I
Hay pintores que no se olvidan. Albrecht Altdorfer murió en 1538, hace casi medio milenio, sin embargo su trabajo pictórico sigue deslumbrando, sigue provocando nuevas lecturas y nadie puede bajarlo de la cima del Renacimiento alemán y del lugar que se ganó como mayor representante de la Escuela del Danubio.
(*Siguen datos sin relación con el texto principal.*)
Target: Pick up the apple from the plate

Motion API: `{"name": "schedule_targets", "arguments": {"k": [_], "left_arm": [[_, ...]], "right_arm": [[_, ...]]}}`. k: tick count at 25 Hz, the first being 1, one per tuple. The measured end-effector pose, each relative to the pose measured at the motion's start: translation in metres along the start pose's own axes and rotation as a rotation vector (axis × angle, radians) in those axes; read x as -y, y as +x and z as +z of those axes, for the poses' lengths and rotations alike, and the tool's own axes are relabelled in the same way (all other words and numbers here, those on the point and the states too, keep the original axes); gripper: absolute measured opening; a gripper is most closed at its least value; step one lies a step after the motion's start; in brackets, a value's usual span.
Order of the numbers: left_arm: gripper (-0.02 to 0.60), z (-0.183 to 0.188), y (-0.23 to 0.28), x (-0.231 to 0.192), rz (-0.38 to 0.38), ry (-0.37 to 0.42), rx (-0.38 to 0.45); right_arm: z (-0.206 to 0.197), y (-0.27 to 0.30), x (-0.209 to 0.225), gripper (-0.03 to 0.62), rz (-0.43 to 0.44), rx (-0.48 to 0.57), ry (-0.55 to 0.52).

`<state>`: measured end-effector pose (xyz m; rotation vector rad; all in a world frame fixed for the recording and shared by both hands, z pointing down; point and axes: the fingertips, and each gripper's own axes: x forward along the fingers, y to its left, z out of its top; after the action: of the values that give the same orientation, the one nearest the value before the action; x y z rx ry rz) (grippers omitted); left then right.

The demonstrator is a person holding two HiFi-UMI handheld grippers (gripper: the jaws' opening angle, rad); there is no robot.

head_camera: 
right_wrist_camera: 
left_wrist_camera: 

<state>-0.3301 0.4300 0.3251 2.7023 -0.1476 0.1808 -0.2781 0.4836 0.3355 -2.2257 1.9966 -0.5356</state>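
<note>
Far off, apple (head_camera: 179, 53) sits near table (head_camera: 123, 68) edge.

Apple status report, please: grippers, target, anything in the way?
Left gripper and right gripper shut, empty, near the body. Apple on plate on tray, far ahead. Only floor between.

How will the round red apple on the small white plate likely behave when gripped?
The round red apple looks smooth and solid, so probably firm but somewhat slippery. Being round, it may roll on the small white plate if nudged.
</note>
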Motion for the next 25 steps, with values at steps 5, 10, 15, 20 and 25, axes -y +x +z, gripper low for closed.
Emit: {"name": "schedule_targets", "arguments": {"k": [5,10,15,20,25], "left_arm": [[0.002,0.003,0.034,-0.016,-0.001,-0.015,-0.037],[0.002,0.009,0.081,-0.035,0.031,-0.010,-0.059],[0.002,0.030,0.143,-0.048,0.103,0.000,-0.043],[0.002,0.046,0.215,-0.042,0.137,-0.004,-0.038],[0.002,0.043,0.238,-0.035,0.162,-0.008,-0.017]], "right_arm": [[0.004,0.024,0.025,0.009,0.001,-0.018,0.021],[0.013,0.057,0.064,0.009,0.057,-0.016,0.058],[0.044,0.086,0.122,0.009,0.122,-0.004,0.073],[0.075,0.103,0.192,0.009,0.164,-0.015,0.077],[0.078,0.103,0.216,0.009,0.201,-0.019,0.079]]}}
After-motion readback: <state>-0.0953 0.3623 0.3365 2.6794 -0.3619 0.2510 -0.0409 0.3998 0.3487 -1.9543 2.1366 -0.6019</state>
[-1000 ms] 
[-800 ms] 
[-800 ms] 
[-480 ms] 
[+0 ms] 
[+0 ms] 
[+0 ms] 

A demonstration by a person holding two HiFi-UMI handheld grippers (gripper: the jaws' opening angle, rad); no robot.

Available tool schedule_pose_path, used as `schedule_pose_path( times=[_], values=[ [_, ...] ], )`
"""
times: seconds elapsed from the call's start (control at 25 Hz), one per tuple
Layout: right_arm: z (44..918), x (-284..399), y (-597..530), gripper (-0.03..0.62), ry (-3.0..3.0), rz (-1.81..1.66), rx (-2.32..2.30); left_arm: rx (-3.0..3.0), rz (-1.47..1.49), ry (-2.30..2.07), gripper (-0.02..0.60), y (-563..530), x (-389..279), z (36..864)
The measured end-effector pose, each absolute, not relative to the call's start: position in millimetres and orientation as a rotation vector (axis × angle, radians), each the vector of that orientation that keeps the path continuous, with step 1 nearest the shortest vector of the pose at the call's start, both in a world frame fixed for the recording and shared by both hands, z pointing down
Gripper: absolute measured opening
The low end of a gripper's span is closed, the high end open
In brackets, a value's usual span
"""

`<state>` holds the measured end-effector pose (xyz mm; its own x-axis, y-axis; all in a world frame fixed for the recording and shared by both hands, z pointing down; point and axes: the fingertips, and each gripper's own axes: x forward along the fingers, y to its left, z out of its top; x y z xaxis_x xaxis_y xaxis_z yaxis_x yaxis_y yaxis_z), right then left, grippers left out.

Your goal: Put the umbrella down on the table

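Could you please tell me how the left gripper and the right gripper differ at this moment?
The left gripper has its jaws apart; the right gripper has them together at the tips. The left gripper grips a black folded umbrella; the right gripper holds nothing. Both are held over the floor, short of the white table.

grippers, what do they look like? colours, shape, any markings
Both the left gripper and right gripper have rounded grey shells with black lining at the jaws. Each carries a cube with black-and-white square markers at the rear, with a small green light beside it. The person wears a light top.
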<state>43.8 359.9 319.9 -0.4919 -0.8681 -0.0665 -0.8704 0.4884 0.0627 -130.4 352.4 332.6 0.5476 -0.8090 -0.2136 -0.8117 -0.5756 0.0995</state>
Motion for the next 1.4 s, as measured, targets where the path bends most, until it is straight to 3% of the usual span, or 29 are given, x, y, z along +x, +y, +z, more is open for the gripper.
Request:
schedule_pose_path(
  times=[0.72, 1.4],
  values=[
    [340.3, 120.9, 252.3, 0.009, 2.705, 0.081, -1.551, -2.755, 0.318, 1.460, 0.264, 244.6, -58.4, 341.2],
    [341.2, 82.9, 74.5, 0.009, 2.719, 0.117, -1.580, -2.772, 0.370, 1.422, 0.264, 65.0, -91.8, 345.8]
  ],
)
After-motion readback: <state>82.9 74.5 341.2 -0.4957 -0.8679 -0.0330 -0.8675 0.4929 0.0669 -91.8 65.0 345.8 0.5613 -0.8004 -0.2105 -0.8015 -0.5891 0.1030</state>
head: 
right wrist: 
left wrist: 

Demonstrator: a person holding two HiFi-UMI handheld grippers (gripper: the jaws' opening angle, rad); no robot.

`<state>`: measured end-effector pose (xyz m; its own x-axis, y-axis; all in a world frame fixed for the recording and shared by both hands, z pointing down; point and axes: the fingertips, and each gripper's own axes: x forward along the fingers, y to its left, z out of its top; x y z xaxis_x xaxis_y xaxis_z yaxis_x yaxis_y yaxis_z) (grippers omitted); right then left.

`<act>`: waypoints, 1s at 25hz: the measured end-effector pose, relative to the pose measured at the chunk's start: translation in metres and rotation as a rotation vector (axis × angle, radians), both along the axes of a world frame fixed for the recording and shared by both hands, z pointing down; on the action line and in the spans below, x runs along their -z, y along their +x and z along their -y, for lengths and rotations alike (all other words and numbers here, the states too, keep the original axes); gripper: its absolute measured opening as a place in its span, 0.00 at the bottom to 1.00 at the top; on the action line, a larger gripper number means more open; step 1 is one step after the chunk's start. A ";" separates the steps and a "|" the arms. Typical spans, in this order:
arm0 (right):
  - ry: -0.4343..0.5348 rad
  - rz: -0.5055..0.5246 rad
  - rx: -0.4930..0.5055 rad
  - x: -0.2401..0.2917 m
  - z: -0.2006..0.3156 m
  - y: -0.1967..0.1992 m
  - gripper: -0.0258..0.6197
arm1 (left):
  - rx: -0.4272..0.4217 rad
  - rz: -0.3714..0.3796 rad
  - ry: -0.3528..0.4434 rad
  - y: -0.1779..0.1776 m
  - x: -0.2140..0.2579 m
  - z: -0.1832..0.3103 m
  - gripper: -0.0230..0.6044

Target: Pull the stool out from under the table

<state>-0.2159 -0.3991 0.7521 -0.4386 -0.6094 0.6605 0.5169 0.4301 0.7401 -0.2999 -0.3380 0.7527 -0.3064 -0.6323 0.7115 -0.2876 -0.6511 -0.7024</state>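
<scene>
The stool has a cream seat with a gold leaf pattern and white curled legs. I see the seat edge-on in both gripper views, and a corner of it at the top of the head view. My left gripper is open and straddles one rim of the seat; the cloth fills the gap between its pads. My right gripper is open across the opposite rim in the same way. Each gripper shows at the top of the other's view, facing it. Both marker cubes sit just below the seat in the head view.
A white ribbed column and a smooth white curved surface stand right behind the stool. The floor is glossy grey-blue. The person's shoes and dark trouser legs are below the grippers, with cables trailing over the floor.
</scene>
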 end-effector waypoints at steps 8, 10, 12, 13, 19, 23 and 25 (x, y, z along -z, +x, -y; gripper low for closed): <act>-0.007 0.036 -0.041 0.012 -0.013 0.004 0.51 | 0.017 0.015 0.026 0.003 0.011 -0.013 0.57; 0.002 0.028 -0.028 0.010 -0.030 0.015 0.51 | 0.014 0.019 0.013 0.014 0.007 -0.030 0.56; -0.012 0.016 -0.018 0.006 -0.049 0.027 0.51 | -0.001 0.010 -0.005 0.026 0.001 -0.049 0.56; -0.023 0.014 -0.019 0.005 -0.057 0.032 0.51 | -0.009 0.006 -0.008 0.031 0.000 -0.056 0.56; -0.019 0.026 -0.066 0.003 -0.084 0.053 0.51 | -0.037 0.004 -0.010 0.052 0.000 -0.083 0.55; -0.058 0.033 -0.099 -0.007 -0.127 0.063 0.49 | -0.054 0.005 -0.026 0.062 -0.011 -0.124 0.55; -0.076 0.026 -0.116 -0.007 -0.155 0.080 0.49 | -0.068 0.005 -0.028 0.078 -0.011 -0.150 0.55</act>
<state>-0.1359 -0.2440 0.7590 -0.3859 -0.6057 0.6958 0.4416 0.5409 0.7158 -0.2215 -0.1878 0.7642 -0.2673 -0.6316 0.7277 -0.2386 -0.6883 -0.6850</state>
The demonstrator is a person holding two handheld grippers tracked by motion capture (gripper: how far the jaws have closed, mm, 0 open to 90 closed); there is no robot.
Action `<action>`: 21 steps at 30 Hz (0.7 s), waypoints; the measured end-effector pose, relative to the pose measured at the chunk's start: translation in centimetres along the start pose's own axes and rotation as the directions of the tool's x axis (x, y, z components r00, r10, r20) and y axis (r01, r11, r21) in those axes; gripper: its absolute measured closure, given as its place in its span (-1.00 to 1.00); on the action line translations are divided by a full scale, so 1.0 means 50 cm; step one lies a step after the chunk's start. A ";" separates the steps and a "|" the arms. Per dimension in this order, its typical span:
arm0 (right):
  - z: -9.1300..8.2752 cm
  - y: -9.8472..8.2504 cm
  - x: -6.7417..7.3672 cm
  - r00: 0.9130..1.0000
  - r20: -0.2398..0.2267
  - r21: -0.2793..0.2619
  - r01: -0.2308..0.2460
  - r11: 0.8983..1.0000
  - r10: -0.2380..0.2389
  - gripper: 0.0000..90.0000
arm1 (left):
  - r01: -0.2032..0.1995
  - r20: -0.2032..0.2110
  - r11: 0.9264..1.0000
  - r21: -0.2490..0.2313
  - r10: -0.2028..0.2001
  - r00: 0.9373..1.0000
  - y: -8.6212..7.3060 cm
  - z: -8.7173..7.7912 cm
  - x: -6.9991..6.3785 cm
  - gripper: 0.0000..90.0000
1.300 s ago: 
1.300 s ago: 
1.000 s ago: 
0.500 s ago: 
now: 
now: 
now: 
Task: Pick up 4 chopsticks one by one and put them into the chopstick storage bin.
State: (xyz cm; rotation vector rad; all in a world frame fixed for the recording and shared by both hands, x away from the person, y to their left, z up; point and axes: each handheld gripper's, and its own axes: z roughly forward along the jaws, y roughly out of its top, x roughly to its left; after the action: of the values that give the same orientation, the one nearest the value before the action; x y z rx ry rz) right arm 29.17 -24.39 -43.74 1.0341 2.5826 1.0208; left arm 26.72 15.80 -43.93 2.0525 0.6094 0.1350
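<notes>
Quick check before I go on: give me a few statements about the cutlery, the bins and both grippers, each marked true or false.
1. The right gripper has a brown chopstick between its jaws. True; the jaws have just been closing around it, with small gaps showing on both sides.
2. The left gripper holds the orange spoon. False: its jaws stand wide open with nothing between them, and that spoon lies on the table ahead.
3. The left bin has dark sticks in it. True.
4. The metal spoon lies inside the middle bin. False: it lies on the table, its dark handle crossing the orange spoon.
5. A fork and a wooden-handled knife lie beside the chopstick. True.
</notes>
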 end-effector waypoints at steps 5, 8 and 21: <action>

Fue uno de los primeros pintores europeos que situó el paisaje como tema autónomo en el centro de su trabajo. Tiene obras verdaderamente impactantes: La batalla de Alejandro en Issos, Cristo en el Monte de los Olivos, Bosque con san Jorge matando al dragón y Crucifixión, Retrato de una mujer joven, sólo por nombrar algunas.
Pero quizás una de las mejores es El baño de Susana, un óleo sobre madera que mide 74,8 cm × 61,2 cm y está en la Pinacoteca Antigua de Múnich —museo estandarte de la pintura antigua mundial—, junto a obras de Leonardo Da Vinci, Tiziano, Rafael, Botticelli, Anton Van Dyck, Rubens, Diego Velázquez, Alberto Durero, François Boucher y Goya, entre otros.
II
Esta obra de Altdorfer aborda un tema muy tratado en la historia de la pintura. Según el Libro de Daniel, en la Biblia, Susana es una hermosa mujer, esposa de Joaquín, un rico e influyente judío en el Exilio Babilónico. Mientras se estaba dando un baño, dos hombres mayores la increparon. Eran jueces, pero no querían hablar de Justicia. Le propusieron obscenidades. Ella los rechazó.
Los dos hombres, dolidos en su orgullo machista, la acusaron de adulterio y la llevaron a juicio. Cuando la estaban por lapidar, el profeta Daniel tuvo una revelación divina: les preguntó a los dos hombres detrás de qué árbol había sido el adulterio. Uno respondió que era un cedro y el otro un roble. Al saberse el engaño, los apedreados finalmente fueron estos dos jueces.
Esta escena fue pintada por muchos artistas: Artemisia Gentileschi en Susana y los viejos (1610), Guercino en Susana y los viejos (1617), Lovis Corinth en Susana bañándose (1890), J. B. Flaugier en La casta Susana (1800). En todas estas obras se hace foco en la violencia de la escena: los rostros monstruosos de los abusadores y la fragilidad de la mujer desnuda. Pero Altdorfer elige otro camino.
III
Además, los protagonistas de la historia representan un lugar muy pequeño en todo este cuadro porque lo que domina la obra, lo que se lleva el verdadero protagonismo, es el palacio. Además, hay muchas personas disfrutando de esa tarde soleada en las instalaciones aristocráticas de Joaquín y Susana. El cuadro tiene una composición notable y un uso del color espléndido.